EXERCISE BRIEF ->
For the data that follows, print the line with "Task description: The", the line with "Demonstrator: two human", and all lines between them, exactly as they stand. Omit pictures and add nothing.

** RECORD EXTRACTS follows **

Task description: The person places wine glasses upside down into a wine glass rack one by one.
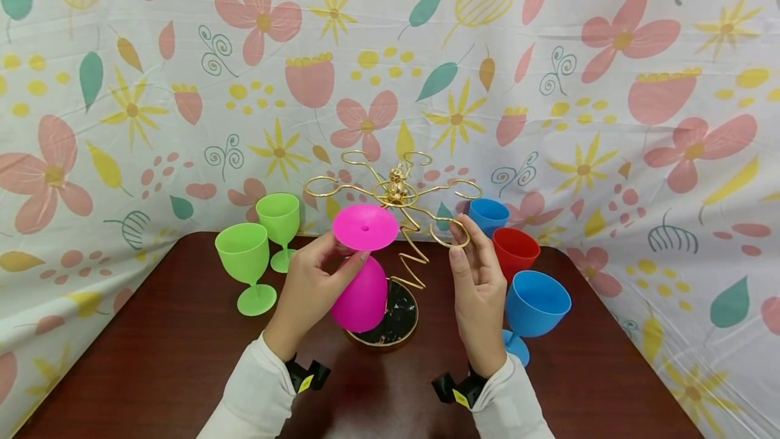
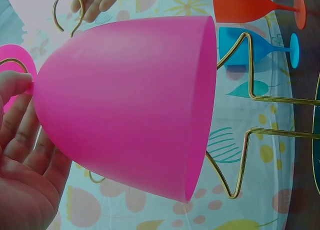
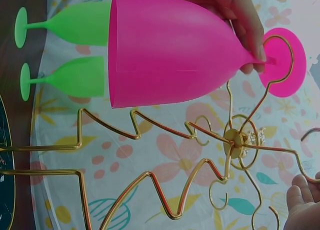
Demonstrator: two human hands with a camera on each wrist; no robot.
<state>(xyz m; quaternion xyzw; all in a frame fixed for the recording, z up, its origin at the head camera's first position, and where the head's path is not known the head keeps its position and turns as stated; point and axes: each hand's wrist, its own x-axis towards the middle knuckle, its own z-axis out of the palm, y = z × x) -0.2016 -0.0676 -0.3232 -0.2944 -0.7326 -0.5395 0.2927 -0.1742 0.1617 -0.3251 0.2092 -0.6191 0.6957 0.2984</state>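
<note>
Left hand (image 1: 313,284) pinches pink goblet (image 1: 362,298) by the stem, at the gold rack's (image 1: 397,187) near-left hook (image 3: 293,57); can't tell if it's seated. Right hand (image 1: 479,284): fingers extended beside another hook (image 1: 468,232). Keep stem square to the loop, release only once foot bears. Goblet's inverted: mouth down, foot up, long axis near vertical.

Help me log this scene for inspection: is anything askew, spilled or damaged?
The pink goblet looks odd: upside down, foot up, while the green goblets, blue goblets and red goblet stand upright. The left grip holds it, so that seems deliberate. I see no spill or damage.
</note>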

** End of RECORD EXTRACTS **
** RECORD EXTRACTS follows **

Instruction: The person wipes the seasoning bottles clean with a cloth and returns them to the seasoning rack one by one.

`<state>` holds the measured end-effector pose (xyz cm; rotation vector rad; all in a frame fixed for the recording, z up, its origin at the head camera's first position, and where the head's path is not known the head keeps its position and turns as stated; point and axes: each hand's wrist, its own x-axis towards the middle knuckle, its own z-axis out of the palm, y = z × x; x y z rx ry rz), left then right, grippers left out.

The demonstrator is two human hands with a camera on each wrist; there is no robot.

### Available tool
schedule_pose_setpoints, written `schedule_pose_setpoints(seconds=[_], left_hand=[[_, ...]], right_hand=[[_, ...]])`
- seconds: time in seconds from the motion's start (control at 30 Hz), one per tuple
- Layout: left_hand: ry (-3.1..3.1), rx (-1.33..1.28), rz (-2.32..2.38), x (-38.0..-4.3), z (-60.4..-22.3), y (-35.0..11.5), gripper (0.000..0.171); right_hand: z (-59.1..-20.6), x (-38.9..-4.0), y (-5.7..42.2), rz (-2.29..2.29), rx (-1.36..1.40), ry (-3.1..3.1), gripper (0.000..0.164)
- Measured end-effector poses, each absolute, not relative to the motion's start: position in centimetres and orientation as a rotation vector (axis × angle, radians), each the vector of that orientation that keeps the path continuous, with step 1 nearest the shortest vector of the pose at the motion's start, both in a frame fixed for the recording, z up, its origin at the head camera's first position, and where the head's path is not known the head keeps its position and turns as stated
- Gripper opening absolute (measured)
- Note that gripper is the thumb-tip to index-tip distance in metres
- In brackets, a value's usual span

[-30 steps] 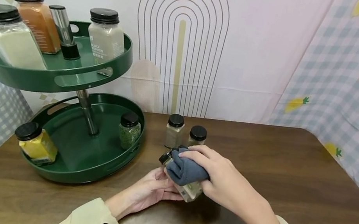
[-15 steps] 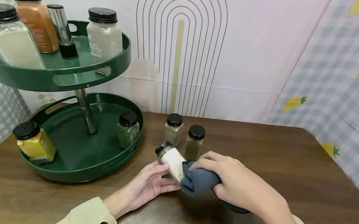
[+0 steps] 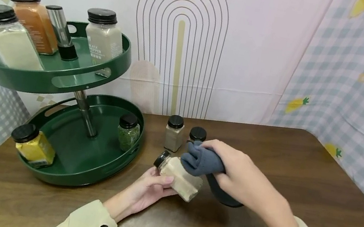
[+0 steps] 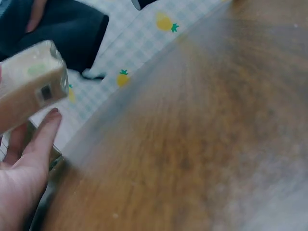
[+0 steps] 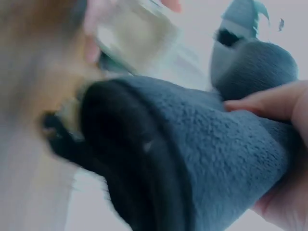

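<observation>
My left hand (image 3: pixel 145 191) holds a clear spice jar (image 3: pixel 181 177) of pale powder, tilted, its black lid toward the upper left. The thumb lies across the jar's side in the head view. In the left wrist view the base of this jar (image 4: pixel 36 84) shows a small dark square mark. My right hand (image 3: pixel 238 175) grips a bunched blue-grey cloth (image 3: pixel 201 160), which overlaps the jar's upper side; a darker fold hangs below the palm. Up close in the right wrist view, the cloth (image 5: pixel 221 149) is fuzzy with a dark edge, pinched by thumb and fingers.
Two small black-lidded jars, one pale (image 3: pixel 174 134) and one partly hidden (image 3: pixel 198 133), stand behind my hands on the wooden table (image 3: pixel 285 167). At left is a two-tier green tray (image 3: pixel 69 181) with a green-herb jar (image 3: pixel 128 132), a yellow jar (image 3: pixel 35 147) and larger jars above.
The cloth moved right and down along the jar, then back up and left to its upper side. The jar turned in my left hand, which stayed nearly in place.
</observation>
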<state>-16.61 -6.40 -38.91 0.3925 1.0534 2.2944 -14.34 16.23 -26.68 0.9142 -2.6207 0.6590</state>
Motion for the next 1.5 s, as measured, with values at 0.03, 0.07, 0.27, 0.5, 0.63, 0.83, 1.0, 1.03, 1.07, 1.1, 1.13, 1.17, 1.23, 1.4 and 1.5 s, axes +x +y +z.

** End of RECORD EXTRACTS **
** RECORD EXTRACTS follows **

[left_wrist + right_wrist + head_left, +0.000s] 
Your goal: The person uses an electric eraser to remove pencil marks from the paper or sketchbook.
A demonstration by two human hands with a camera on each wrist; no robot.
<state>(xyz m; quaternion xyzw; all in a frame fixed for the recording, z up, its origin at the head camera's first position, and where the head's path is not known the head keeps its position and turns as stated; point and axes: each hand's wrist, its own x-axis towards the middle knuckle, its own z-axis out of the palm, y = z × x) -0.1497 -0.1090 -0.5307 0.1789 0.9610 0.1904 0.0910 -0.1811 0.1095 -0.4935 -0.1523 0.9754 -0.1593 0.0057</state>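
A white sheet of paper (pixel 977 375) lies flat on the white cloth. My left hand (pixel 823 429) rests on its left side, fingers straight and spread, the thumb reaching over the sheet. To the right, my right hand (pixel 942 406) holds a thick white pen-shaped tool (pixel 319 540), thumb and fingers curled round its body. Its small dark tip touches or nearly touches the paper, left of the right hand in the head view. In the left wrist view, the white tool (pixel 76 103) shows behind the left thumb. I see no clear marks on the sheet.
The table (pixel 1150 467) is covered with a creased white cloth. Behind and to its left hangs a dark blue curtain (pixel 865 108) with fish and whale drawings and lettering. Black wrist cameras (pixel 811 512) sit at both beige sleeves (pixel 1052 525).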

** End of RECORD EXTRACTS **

THE ANSWER ->
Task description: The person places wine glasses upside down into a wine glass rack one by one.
Demonstrator: two human hands with a camera on each wrist; no robot.

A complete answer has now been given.